# Work order:
Copy the closing run of lines, from the one with "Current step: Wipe" through the last line of the listing, exactly and without any pictures.

# Data supplied:
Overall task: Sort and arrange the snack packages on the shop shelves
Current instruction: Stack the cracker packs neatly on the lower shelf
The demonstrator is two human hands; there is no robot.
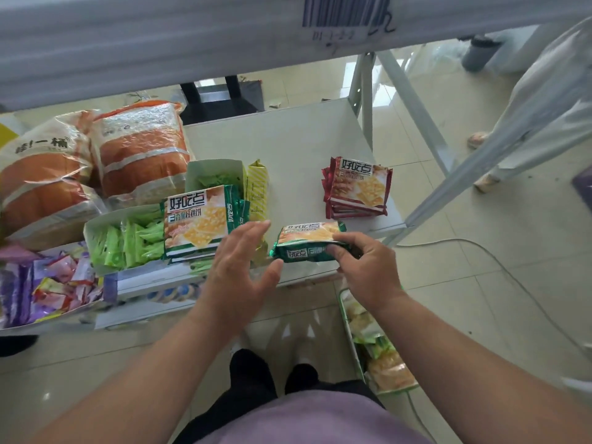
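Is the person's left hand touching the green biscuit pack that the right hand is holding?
Apart. The head view shows the open left hand with a strip of white shelf visible between its thumb and the green biscuit pack, which only the right hand grips.

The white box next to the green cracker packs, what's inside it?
The white box holds many small bright green packets, standing packed together. The green cracker packs cover its right end, so what's there is hidden.

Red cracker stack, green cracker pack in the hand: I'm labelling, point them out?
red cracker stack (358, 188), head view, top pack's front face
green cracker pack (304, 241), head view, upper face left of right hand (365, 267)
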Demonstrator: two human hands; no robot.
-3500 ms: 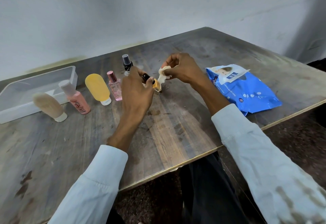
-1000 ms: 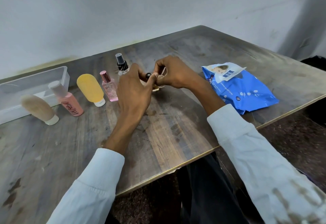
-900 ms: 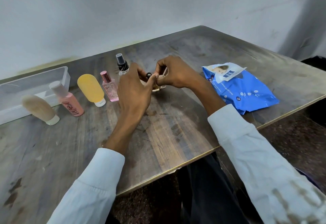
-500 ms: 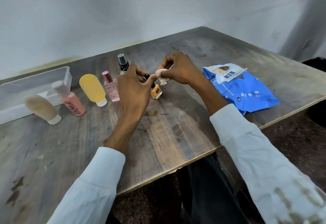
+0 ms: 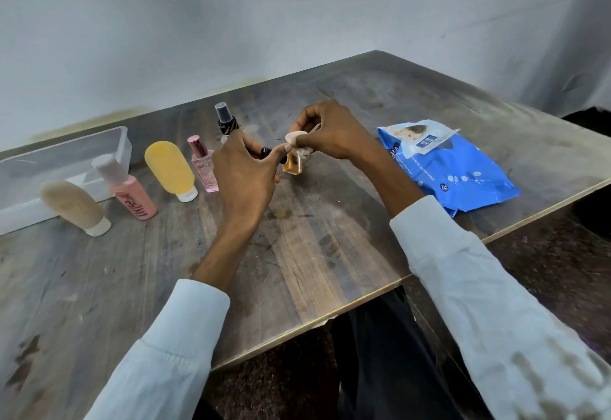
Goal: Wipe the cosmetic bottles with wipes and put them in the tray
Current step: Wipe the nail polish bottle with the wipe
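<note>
Spanning the room's corner, a scuffed wooden table meets pale walls.

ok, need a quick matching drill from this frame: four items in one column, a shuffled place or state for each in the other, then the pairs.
Items:
1. small amber bottle
2. wipe
3. blue wipes pack
4. clear tray

States:
A. lies flat on the table, to the right of both hands
B. sits at the table's far left, behind the standing bottles
C. held by its dark cap in the left hand
D. pinched in the right hand

Pairs: 1-C, 2-D, 3-A, 4-B
</note>
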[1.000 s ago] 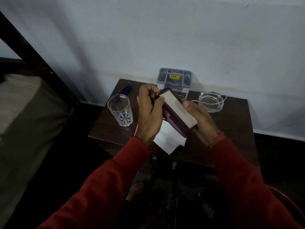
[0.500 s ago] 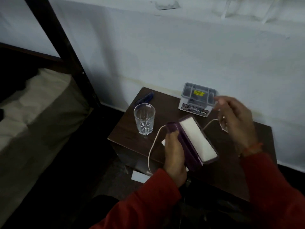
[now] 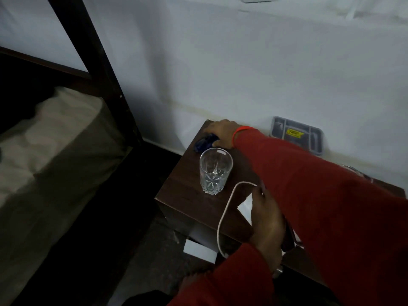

# Task solution:
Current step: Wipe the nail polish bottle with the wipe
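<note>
Spanning the room's corner, a scuffed wooden table meets pale walls.

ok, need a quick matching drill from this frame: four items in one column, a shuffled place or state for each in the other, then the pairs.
Items:
1. small amber bottle
2. wipe
3. blue wipes pack
4. clear tray

States:
A. lies flat on the table, to the right of both hands
B. sits at the table's far left, behind the standing bottles
C. held by its dark cap in the left hand
D. pinched in the right hand

Pairs: 1-C, 2-D, 3-A, 4-B
</note>
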[1.000 s ago] 
[0.500 s ago] 
[now] 

The exercise is now complete.